| What needs to be done |
The required answer is the data below, restated word for word with images omitted.

| Data below |
------------------------------
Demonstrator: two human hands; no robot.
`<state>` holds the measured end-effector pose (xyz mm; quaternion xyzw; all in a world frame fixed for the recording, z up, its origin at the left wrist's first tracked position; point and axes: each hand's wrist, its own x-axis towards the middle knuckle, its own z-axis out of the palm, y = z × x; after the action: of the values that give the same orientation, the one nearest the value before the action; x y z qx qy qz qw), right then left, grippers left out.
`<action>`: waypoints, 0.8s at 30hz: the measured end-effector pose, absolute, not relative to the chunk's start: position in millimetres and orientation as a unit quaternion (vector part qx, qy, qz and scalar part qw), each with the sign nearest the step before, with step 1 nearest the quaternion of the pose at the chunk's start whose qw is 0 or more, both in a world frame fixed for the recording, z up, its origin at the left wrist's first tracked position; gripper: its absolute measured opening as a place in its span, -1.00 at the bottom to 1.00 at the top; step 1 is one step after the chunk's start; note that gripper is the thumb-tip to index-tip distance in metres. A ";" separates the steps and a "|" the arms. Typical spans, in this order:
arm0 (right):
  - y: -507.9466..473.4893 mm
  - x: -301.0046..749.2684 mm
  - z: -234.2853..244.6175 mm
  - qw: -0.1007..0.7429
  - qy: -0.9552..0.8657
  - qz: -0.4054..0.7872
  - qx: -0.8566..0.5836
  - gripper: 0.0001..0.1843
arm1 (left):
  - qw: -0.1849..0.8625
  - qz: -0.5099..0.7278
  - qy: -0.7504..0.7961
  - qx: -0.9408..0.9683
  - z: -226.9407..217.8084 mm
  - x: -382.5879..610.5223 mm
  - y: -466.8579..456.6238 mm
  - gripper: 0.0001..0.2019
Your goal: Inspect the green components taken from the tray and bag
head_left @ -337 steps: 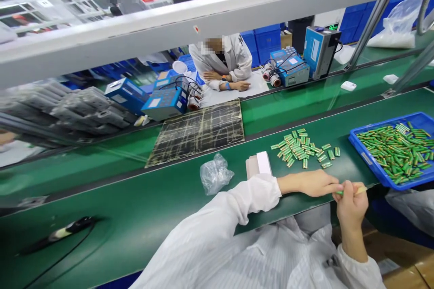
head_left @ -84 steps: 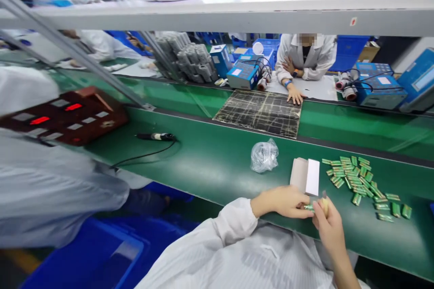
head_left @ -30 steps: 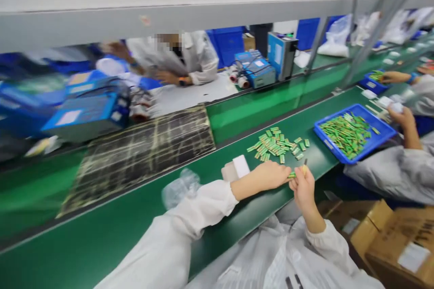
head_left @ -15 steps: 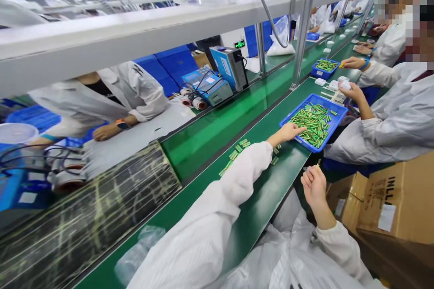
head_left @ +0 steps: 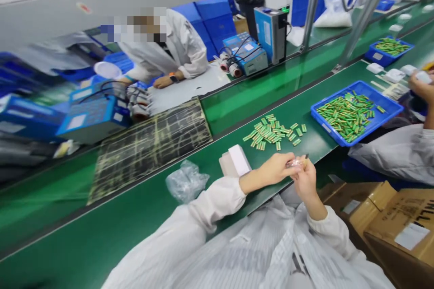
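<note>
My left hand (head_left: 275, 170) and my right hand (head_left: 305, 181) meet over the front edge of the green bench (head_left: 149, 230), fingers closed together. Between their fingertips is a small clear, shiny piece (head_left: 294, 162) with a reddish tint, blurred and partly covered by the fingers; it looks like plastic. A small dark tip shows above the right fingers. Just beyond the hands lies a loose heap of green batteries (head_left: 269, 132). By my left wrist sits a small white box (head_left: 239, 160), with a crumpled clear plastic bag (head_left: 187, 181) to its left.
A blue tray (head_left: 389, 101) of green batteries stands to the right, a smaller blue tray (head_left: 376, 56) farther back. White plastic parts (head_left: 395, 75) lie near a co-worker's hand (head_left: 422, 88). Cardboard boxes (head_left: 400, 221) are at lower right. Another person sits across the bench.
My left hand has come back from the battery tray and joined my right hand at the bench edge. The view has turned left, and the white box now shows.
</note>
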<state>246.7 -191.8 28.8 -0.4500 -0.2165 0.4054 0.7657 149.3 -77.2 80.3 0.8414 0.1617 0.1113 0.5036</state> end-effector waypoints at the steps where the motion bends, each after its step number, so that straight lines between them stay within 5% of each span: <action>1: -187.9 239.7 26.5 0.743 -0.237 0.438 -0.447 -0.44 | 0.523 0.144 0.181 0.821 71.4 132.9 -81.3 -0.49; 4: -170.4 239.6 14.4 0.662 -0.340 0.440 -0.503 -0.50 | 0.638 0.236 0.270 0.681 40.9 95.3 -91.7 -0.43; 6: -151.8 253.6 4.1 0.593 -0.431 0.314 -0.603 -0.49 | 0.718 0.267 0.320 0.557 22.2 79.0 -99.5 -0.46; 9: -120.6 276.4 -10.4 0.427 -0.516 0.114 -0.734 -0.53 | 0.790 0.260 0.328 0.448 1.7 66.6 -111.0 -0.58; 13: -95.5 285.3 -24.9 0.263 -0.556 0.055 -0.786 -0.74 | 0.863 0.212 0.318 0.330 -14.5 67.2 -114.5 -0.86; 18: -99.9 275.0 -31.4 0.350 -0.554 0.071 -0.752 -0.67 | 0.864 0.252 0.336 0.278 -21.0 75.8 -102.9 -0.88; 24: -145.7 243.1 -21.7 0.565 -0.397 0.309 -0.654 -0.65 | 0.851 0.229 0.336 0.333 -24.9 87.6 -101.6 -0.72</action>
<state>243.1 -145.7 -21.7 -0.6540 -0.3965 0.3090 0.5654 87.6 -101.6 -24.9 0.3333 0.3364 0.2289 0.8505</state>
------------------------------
| Completed task |
Demonstrator: two human hands; no robot.
`<state>` holds the measured end-effector pose (xyz mm; quaternion xyzw; all in a world frame fixed for the recording, z up, its origin at the left wrist's first tracked position; point and axes: each hand's wrist, its own x-axis towards the middle knuckle, its own z-axis out of the palm, y = z × x; after the action: of the values that give the same orientation, the one nearest the value before the action; x y z qx qy qz qw), right then left, grippers left out.
`<action>`: waypoints, 0.8s at 30hz: the measured end-effector pose, absolute, not relative to the chunk's start: position in millimetres and orientation as a unit quaternion (vector part qx, qy, qz and scalar part qw), each with the sign nearest the step before, with step 1 nearest the quaternion of the pose at the chunk's start whose qw is 0 or more, both in a world frame fixed for the recording, z up, its origin at the left wrist's first tracked position; gripper: its absolute measured opening as a place in its span, -1.00 at the bottom to 1.00 at the top; step 1 is one step after the chunk's start; note that gripper is the thumb-tip to index-tip distance in metres. A ";" separates the steps and a "|" the arms. Typical spans, in this order:
arm0 (right):
  - y: -507.9466..473.4893 mm
  - x: -301.0046..749.2684 mm
  - z: -234.2853..244.6175 mm
  - qw: -0.1007..0.7429
  - qy: -0.9552..0.8657
  - qz: -0.4054..0.7872
  - qx: -0.8566..0.5836
  - gripper: 0.0001..0.1843
arm1 (left):
  - qw: -0.1849..0.8625
  - qz: -0.5099..0.7278
  - qy: -0.7504..0.7961
  - qx: -0.9408..0.9683
  - z: -226.9407..217.8084 mm
  - x: -382.5879..610.5223 mm
  - y: -466.8579..456.6238 mm
  - gripper: 0.0001..0.2019
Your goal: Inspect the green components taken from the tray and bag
head_left @ -337 steps: 
head_left @ -84 steps: 
head_left @ -30 steps: 
head_left @ -15 steps: 
head_left @ +0 steps: 
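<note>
My left hand (head_left: 275, 170) and my right hand (head_left: 305, 181) meet over the front edge of the green bench (head_left: 149, 230), fingers closed together. Between their fingertips is a small clear, shiny piece (head_left: 294, 162) with a reddish tint, blurred and partly covered by the fingers; it looks like plastic. A small dark tip shows above the right fingers. Just beyond the hands lies a loose heap of green batteries (head_left: 269, 132). By my left wrist sits a small white box (head_left: 239, 160), with a crumpled clear plastic bag (head_left: 187, 181) to its left.
A blue tray (head_left: 389, 101) of green batteries stands to the right, a smaller blue tray (head_left: 376, 56) farther back. White plastic parts (head_left: 395, 75) lie near a co-worker's hand (head_left: 422, 88). Cardboard boxes (head_left: 400, 221) are at lower right. Another person sits across the bench.
My left hand has come back from the battery tray and joined my right hand at the bench edge. The view has turned left, and the white box now shows.
</note>
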<state>246.7 -191.8 28.8 -0.4500 -0.2165 0.4054 0.7657 149.3 -77.2 80.3 0.8414 0.1617 0.1113 0.5036</state> end-effector waypoints at the steps where the motion bends, each after its step number, so that straight lines between them stay within 5% of each span: <action>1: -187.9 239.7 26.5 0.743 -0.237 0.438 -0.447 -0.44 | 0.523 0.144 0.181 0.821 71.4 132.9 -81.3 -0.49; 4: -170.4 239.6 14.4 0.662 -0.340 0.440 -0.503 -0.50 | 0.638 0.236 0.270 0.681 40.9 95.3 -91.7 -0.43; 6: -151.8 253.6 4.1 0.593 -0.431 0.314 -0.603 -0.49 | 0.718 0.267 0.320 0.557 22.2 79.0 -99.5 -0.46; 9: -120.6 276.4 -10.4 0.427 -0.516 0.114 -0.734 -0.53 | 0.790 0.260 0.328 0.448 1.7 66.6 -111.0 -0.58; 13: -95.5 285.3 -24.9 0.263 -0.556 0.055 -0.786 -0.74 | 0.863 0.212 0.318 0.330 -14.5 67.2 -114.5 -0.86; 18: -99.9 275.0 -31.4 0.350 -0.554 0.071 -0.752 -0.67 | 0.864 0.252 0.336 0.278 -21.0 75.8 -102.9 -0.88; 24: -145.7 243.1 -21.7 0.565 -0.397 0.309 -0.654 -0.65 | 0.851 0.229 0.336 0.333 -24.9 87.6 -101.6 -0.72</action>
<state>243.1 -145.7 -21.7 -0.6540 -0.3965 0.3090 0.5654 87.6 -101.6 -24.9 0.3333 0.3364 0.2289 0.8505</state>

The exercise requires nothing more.